Katherine Sui Fun Cheung (Photo/CGTN)
She made history more than 80 years ago, becoming the first licensed Chinese-American female pilot, but the story of late Katherine Sui Fun Cheung is still relatively unknown. Now, a new documentary is shedding light on her journey to the skies.
"Aviatrix," on show at the Chinese Historical Society of America Museum, tells the story of Cheung, born in south China's Guangdong Province. In 1931, she became the first Chinese female to earn a pilot's license and would go on to thrill audiences at air shows and races.
Several years ago, director Ed Moy made a visit to the Greater Los Angeles area to find Cheung's daughter, Dottie – now 87-years-old.
"I was a little overwhelmed because she actually keeps a lot of stuff in her living room," Moy said. "She kept everything her mom has ever accumulated: scrapbooks, photos, videotapes. Everything was in her living room in boxes and folders and so we decided there and then, 'hey, we should maybe make a documentary.'"

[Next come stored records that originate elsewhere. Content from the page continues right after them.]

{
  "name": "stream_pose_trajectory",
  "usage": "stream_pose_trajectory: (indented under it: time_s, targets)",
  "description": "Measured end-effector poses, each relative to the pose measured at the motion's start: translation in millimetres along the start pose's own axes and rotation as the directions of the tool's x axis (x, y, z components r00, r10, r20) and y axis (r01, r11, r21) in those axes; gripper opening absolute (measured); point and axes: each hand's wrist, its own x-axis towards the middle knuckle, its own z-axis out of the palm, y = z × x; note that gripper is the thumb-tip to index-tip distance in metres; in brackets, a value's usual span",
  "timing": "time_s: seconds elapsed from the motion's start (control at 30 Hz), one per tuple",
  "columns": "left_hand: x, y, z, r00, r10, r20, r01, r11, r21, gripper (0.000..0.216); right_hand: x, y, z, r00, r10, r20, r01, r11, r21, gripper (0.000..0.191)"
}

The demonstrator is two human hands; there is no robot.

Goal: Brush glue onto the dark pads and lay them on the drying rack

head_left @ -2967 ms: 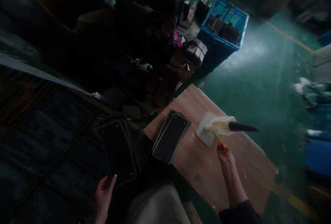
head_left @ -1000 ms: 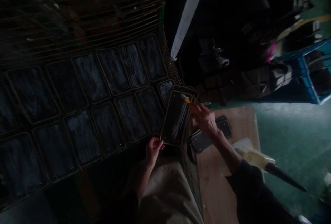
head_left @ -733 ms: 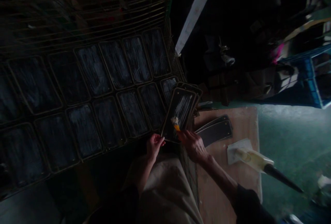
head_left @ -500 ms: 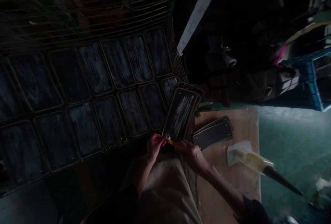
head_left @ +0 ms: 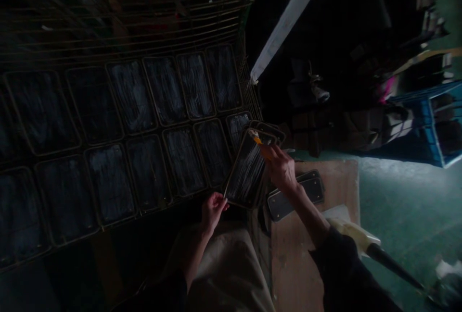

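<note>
My right hand is closed around a small orange-handled brush, its whitish tip at the far end of a dark rectangular panel. White streaks run along this panel, which has rounded corners and a pale edge. It lies on a stack of similar panels. At the panel's near left corner, my left hand pinches the edge between thumb and fingers. Beyond and to the left, rows of similar panels lie flat, many smeared with white.
A wire rack rises behind the panels. To the right, a wooden board carries several dark strips with studs and a pale container with a dark handle. A blue crate stands farther right, near a slanting white bar.
My right hand has moved the brush from the panel's near left corner up to its far end. My left hand stays at the near corner. The view has shifted slightly.
</note>
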Motion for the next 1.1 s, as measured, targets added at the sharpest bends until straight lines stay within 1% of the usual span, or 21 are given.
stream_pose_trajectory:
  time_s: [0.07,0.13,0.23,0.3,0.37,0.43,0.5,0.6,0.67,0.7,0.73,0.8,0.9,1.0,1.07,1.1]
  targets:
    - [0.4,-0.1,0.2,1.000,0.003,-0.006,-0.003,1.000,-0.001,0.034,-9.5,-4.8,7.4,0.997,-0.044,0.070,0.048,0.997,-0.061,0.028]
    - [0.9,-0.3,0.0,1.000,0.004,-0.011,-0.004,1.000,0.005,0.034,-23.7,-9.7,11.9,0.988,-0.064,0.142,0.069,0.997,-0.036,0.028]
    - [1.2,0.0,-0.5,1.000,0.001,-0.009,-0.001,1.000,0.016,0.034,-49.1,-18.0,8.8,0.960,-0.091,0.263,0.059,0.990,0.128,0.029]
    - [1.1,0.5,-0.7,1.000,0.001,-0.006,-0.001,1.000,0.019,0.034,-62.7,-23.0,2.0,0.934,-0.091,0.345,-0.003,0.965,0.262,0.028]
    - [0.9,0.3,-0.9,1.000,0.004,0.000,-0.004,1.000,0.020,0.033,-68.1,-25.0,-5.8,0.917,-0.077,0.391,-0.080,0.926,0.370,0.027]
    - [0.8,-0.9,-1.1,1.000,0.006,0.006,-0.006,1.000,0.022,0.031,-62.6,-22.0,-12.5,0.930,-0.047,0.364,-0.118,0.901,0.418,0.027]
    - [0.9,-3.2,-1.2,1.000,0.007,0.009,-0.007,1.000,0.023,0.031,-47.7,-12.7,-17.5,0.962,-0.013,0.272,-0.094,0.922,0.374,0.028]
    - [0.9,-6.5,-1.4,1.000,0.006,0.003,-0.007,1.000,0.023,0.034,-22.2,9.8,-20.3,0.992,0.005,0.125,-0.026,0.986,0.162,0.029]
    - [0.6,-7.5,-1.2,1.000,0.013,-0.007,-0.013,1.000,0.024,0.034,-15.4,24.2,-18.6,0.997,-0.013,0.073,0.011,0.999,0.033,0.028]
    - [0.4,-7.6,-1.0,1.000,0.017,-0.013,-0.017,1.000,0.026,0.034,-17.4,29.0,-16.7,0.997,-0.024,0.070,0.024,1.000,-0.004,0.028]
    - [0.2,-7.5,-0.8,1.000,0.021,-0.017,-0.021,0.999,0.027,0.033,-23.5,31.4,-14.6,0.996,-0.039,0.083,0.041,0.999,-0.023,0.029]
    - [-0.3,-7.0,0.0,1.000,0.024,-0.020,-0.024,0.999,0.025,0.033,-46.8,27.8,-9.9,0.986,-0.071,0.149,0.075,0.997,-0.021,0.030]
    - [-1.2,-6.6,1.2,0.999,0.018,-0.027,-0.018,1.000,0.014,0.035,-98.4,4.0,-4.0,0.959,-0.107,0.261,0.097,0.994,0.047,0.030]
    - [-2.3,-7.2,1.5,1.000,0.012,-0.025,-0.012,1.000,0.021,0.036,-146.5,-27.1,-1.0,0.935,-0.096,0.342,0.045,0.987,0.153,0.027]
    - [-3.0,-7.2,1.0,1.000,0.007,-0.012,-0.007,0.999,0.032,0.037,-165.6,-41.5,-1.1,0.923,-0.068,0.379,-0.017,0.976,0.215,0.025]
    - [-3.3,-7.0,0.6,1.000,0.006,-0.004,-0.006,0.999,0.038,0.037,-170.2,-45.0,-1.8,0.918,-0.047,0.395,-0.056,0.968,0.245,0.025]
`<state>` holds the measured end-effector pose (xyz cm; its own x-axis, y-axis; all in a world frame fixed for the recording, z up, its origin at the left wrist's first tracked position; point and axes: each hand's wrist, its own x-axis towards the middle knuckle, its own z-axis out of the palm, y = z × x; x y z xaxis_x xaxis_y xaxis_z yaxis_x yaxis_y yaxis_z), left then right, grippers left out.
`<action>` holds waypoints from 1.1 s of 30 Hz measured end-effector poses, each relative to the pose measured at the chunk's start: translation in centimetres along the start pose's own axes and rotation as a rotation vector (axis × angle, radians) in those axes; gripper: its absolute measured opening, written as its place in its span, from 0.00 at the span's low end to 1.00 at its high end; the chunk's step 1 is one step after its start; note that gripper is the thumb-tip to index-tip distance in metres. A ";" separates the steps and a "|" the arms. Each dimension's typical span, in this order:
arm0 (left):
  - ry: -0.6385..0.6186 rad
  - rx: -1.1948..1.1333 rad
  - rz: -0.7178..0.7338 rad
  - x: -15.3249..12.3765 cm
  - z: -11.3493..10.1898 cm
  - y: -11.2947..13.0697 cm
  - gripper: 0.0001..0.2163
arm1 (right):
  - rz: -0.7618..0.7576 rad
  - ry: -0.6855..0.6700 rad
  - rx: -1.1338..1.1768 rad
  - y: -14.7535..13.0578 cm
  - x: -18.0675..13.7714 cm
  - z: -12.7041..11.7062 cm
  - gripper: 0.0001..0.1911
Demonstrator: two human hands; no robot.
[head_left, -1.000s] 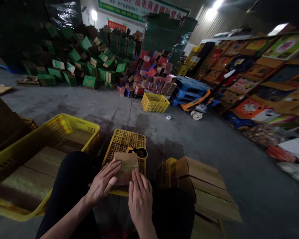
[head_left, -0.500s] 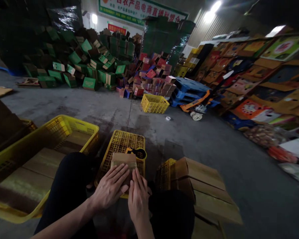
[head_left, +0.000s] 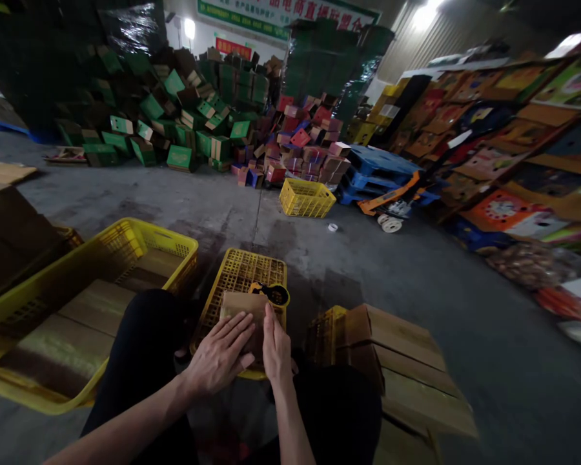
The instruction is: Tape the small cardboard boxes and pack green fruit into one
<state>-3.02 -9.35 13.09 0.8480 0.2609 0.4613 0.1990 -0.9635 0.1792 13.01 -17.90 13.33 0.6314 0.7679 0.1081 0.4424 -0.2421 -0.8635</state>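
A small brown cardboard box [head_left: 244,305] rests on an upturned yellow plastic crate [head_left: 232,268] between my knees. My left hand [head_left: 223,352] lies flat across the top of the box, fingers stretched out. Along the box's right side stands my right hand [head_left: 277,345], fingers straight and held together, palm turned toward the box. Just behind the box, on the crate, is a black and yellow tape dispenser [head_left: 271,293], partly covered by the box. Neither hand is wrapped round anything.
At the left, a large yellow crate [head_left: 179,274] holds flat-lying cardboard boxes [head_left: 90,307]. Cardboard boxes [head_left: 411,349] are stacked by my right knee. Farther off stand another yellow crate [head_left: 307,197], blue pallets [head_left: 377,168], an orange pallet jack [head_left: 392,197] and heaped green cartons [head_left: 179,156].
My right hand has shifted from the box's top right edge to its right side, its palm now turned inward. My left hand stays flat on top. The view has tilted slightly.
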 end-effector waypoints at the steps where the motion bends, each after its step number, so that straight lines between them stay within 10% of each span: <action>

In those boxes, Moy found a rare VHS videotape – likely the only copy that exists – of a TV interview during which Cheung describes the first time she flew solo.
"So I said, well, I sat there for a few seconds and said 'If I die, I die.' So I just took off. I circled around and landed. Perfect landing," Cheung said.
The interview also reveals how she doggedly convinced her father to let her take flying lessons – a story also dramatized in Moy's animated short film "Up in The Clouds."
Actress and musician Katherine Park – who plays the voice of Cheung – found a unique connection in that Cheung was also a highly skilled musician.
"Her daughter gave me all of her old sheet music, and I was playing through some of the songs she likes on piano, and they sound adventurous, like you are flying, so I felt that surge of emotion," Park said.
Katherine Cheung also wanted to become a flying instructor and had dreams of returning to China to teach people there to become pilots. But Moy discovered her application for an instructor's rating was turned down three times.
"She really wanted to teach other Chinese to fly, but it was the height of World War Two, it was right after Pearl Harbor, right after Japanese were taken away and interned, Chinese were looked at kind of suspiciously," Moy said. "I can only speculate what was going on in the minds of these instructors who were giving her test. The documents were very murky."
Eventually, Cheung did return to visit her homeland where she received a hero's welcome.